I was surprised to see her smile and hear her laugh. But her laugh was obviously a sarcastic one.

I smiled.

"Well Yoh … to start off. I'm sure you have some questions so let me answer them for you."

"Yoh, I do have heart disease and .."

For a second she was at a loss of words, trying to find the right words to say.

"What caused this was .. stress."

"Stress? How is it that Anna stresses so much that she has heart disease?" I wondered.

"Yoh, stress is considered a risk factor for heart disease. The effects of emotional stress, behavior habits, and socioeconomic status on the risk of heart disease and heart attack. I've learned that stressful situations have raised my heart rate and blood pressure, increasing my heart's need for oxygen. This need for oxygen can bring on angina pectoris or chest pain."

I had no idea that stress was such a big deal.

But one thing still bothered me which was why would Anna be stressing?

"But besides the whole stress lesson, I have a confession to make."

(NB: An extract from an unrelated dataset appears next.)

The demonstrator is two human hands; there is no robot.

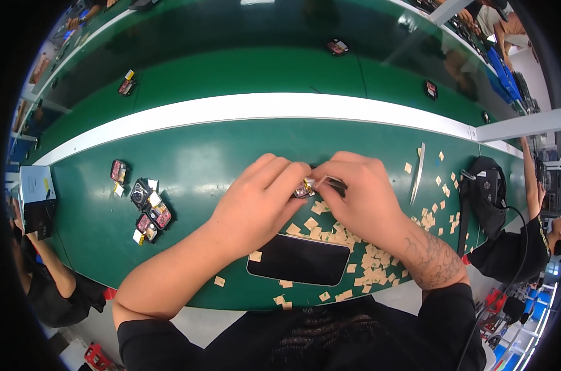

I scooted up closer to the television.

"I've … been doing some .. drinking lately. And .. I couldn't bring myself to stop. In my case, drinking is very bad. Drinking leads to high blood pressure, stroke, or cardiomyopathy, another type of disease."

When I heard this, my ears burned from what they've heard. I couldn't believe this.

Anna? Drinking? This couldn't be. This isn't like her!

"I'm sorry, Yoh."

I became even more confused.

"You're probably disappointed in me. I'm sure that you expect only good things from me, but I've disappointed you Yoh. I'm much stronger than this and yet, I let this all happen. I'm the cause of my own sickness. Plus, I don't mean to put you down with this news. I don't want to upset you now when you're probably already married and you have kids. I don't mean to disturb your life right now, when you're so happy. I'm sorry Yoh."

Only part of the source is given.